ERISTwo is our next-generation CentOS 7 Linux cluster. It is currently in production to enable the transition off ERISOne. ERISTwo includes a change of administrative tools, an updated job scheduler, and an updated application module system. If you require GPU machines please use ERISXdl there is no support for new GPU applications on ERISTwo. The storage both home folders and Briefcase from ERISOne are available on ERISTwo and ERISXdl.

Why a new environment?

ERISOne has long been managed with administration tools that were supported by CentOS 6 but are not compatible with CentOS 7. We decided to ease the transition for admins, as well as users, to provide a separate environment where all cluster features can be thoroughly tested. All new nodes including adopted nodes are being deployed in CentOS 7 and all new applications are being implemented for the environment configuration of ERISTwo.

Why should I use it?

IMPORTANT: All users are urged to test ERISTwo for their workloads and should be able to migrate their work to ERISTwo. As users migrate their workloads we will migrate nodes to improve the capacity of ERISTwo. Only applications that are not compatible with CentOS 7 will be maintained on ERISOne and the computational resources will be reduced according to the number of people using each system. It is important for users to let us know if there are any features missing on ERISTwo.

You can take a look at the FAQ at FAQ: ERISTwo Linux Cluster (beta)
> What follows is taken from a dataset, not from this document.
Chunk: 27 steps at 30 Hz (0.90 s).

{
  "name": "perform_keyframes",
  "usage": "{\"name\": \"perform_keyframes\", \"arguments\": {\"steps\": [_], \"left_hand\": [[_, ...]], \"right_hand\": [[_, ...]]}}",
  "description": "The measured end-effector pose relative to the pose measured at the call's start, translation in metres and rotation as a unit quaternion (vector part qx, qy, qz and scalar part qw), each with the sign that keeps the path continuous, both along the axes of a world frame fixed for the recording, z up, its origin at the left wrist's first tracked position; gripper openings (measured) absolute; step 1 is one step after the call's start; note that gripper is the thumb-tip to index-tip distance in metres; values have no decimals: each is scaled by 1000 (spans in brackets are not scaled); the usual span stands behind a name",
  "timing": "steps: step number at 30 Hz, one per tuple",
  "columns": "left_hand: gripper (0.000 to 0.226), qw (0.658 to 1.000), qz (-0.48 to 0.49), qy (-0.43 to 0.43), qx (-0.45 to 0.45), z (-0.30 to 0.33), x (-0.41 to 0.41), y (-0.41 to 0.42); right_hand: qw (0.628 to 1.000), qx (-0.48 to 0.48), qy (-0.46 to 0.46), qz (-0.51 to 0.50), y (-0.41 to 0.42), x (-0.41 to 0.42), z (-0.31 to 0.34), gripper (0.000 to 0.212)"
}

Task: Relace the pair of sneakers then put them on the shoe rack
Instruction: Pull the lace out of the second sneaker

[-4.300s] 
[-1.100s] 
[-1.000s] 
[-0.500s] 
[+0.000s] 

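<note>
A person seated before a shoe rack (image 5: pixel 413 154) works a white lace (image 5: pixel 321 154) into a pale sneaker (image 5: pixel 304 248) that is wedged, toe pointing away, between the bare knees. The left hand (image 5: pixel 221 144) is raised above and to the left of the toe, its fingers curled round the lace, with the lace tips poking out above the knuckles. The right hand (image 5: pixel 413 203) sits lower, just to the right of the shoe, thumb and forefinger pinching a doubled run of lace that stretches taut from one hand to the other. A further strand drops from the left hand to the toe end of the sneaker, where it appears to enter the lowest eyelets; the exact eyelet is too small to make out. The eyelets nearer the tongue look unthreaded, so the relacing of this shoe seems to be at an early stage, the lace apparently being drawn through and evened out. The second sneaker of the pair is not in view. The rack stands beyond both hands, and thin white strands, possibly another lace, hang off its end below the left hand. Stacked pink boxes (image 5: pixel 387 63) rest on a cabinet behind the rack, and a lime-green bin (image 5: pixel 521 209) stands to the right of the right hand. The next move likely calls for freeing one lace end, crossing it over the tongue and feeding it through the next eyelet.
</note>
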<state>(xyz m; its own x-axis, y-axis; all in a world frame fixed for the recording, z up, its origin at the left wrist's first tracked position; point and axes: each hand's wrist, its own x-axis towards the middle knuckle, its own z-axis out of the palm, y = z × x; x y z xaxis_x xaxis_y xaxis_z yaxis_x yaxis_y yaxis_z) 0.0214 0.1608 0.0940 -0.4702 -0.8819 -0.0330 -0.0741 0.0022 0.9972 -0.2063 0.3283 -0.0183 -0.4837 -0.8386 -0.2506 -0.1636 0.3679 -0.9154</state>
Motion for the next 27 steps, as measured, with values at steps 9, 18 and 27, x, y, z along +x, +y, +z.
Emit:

Comparison Table for Users
   ERISOne    ERISTwo
OS CentOS 6 CentOS 7
Filesystem Panasas Panfs Panasas Panfs 
Scheduler LSF 8.0.1 LSF 9.1.3.0
Login nodes Yes Yes
Applications Legacy modules/easybuild New modules
Remote Desktops Yes Yes
Filemovers Yes Yes
RStudio Pro No (Have been moved) Yes
Jupyter No (Have been moved) Yes
Shiny No (Have been moved) Yes

 

How to log-in  

If you already have access to ERISOne you can login via SSH, if not, you would need to request an account by filling out the ERISOne Account Request form. 

ERISTwo can be accessed by ssh: 
$ssh <userID>@eristwo.partners.org 

You will be landing on one of our two login nodes eris2n4 or eris2n5. In the same way as before, no large job should be run on these nodes. All jobs must be submitted to the compute nodes. 

 

General Usage 

Overview 

ERISTwo is a Linux cluster. Currently, it is only accessible via ssh from a command line interface (bash). Jobs should be submitted through the lsf job scheduler, this includes GPU jobs and file transfer jobs. Applications are loaded via the lmod module system. Unlike ERISOne there is no need to activate lmod since it is loaded by default 

 

LSF 9 

Platform Load Sharing Facility (or simply LSF) is a workload management platform, and job scheduler, for distributed high-performance computing (HPC). We have implemented LSF version 9.1.3.0. The general idea is, that each computational job should be submitted to the system, so the system can distribute the jobs to the available nodes, providing each user with a fair share of the cluster and maximizing efficiency.  

Do not run computational jobs on the login nodes. Computational jobs on the login nodes will be terminated and we reserve the right to ban users if we find the user in constant violation.  

 

How to submit a job 

The general syntax of a job submission is: 

$bsub [options]script.lsf 

Note: The “<” is important, when you pass an lsf script. 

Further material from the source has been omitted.